Work task:
This exercise calls for the whole listing to be given again exactly, without images.
--------------------
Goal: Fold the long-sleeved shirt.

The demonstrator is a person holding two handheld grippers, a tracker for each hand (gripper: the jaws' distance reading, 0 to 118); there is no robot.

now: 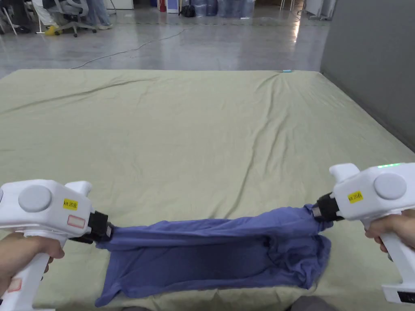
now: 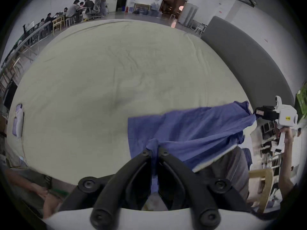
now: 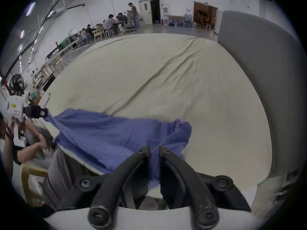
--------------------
Answer to the exercise:
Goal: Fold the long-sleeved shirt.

The demonstrator is a person holding two handheld grippers, a tracker for each hand (gripper: the jaws' distance reading, 0 to 118); there is no robot.

now: 
now: 
now: 

The exercise has been completed.